It is no surprise that service members and veterans are at increased risk of posttraumatic stress and related disorders as a result of their exposure to combat. The lifetime prevalence estimate of PTSD for veterans who served in Vietnam is approximately 30% when broad and inclusive criteria are used and around 20% when stricter criteria are applied.
This concept is an important one to understand as not all studies look the same. Some studies stick to rigid criteria (e.g. only PTSD as defined by DSM-5 with no comorbid disorders versus “some” posttraumatic stress symptoms with accompanying depression).
Studies of veterans who served in the recent Iraq and Afghanistan conflicts reveal significant levels of PTSD as well. Although, depending on which study you read and how the study was designed, estimates can vary considerably. In one of the first studies on the subject, Charles Hoge and colleagues (2004) from the Walter Reed Army Institute of Research screened four United States combat infantry units with an anonymous survey either before the service member’s deployment to Iraq (n = 2,530) or, in a different set of troops, three to four months after their return from combat tours in Iraq or Afghanistan (n = 3,671).
Results indicated that service members deployed to Iraq screened positive for PTSD at rates of 18–20% and those from Afghanistan at approximately 12%. One explanation for the difference could be related to the type of combat operations in each individual theater of operations (heavy versus light fighting) and the type of unit (active duty versus reserve).

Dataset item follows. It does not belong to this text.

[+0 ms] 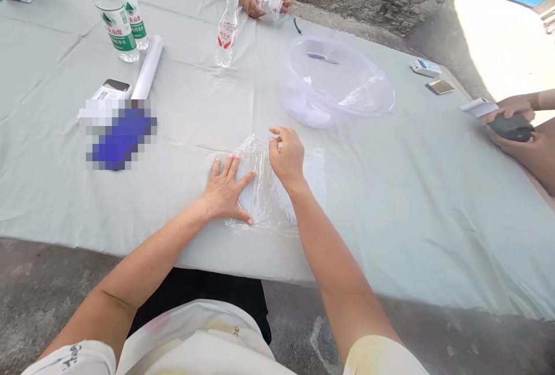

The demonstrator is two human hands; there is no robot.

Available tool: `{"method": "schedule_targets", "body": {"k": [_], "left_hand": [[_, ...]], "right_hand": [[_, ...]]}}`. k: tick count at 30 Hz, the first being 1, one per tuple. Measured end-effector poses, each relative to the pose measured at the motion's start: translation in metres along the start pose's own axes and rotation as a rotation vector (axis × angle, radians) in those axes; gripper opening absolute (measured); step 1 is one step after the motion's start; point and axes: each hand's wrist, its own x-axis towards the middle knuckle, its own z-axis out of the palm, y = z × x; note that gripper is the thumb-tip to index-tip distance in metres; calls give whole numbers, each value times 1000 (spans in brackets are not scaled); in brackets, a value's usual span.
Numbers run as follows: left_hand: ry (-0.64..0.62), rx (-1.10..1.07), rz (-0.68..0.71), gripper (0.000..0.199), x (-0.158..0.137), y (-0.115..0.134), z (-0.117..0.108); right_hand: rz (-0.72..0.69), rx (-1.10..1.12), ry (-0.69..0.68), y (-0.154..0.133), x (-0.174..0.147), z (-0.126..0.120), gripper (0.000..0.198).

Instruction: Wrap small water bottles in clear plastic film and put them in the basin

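A crumpled sheet of clear plastic film [263, 190] lies on the cloth near the table's front edge. It looks thin and shiny, with wrinkles running through it. My left hand [226, 190] presses flat on its left side, fingers spread. Over the film's right part is my right hand [287, 158], its fingers curled in and thumb close to the index finger. Whatever those fingers hold, if anything, is hidden. A pale, see-through rectangular area shows to the right of my right wrist.
Beyond my hands stands a clear plastic basin [303, 112] with a knife [321, 58] in it. A small water bottle [228, 31], two large bottles, a white roll [147, 69] and a phone lie leftward. Another person opposite holds a bottle; one at right holds a dark object.
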Motion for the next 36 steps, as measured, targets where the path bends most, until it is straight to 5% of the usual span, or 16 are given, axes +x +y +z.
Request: {"method": "schedule_targets", "body": {"k": [4,8,14,19,23,27,31,36], "left_hand": [[10,-7,10,132,1,-1,2],[-22,27,3,134,2,0,0],[-19,50,2,130,0,2,-4],[-6,33,7,129,0,0,-1],[6,17,22,132,-1,-1,-1],[1,11,19,133,-3,0,-5],[19,7,16,132,-2,-1,-2],[37,-47,28,122,-7,-4,-6]], "right_hand": [[-150,-31,-223,-14,-36,-6,24],[-171,-174,-455,-19,-19,9,32],[-74,-135,-333,-15,36,26,56],[-86,114,15,-12,8,10,41],[-201,132,-123,-13,-21,16,33],[-233,121,-233,-8,-27,33,44],[-219,335,-288,3,-29,27,57],[-278,306,-514,11,-31,11,104]]}}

Using the Post-Deployment Health Assessment, in 2006, Hoge, Auchterlonie, and Milliken found that approximately 10% of Iraq veterans and 5% of Afghanistan veterans screened positive for PTSD. An important aspect of this latter study is that it utilized the records of almost 250,000 troops, something that is virtually unheard of when conducting research with veterans.
A study by Milliken, Auchterlonie, and Hoge (2007), which included active-duty, National Guard, and reserve soldiers, revealed that approximately 17% of active-duty soldiers screened positive for PTSD at three to six months following deployment. Levels for National Guard and reserve soldiers reached nearly 25%.
In contrast, a later study had rates of approximately 7% in active-duty service members and 11% in National Guard service members at 12 months postdeployment (Thomas et al., 2010). In a sample of nearly 2,000 Iraq and Afghanistan veterans, the RAND Corporation found a prevalence rate of nearly 14% (Tanielian & Jaycox, 2008). And then there is subthrehshold symptoms of PTSD. It is estimated that approximately 8% of veterans battle clnically significant symptoms associated with trauma and military service, but do not reach the PTSD diagnostic threshold.
Although variation exists in the estimated prevalence rates of PTSD in veterans of the Iraq and Afghanistan wars, the level of PTSD in our service members and veterans is significant. Even using the most conservative estimates, just considering veterans from the Iraq and Afghanistan wars, hundreds of thousands of military members are dealing with the after effects of military related trauma.
Furthermore, millions of loved ones are also affected by this disorder, and billions of dollars are spent each year in the attempt to better understand and prevent PTSD, as well as to rehabilitate those service members and veterans living with the disorder.
*This article was adapted from Dr. Moore’s latest book, “Treatment of PTSD in Military Personnel: A Clinical Handbook-Second Edition.”
Hoge, C. W., Auchterlonie, J. L., & Milliken, C. S. (2006). Mental health problems, use of mental health services, and attrition from military service after returning from deployment to Iraq or Afghanistan. Journal of the American Medical Association, 295(9), 1023–1032.
Hoge, C. W., Castro, C. A., Messer, S. C., McGurk, D., Cotting, D. I., & Koffman, R. L. (2004). Combat duty in Iraq and Afghanistan, mental health problems, and barriers to care. New England Journal of Medicine, 351(1), 13–22.
Milliken, C. S., Auchterlonie, J. L., & Hoge, C. W. (2007). Longitudinal assessment of mental health problems among active and reserve component soldiers returning from the Iraq war. Journal of the American Medical Association, 298(18), 2141–2148.
Tanielian, T. & Jaycox, L. (Eds.). (2008). Invisible Wounds of War: Psychological and Cognitive Injuries, Their Consequences, and Services to Assist Recovery. Santa Monica, CA: RAND Corporation.
Thomas, J. L., Wilk, J. E., Riviere, L. A., McGurk, D., Castro, C. A., & Hoge, C. W. (2010). Prevalence of mental health problems and functional impairment among active component and National Guard Soldiers 3 and 12 months following combat in Iraq. Archives of General Psychiatry, 67¸ 614–623.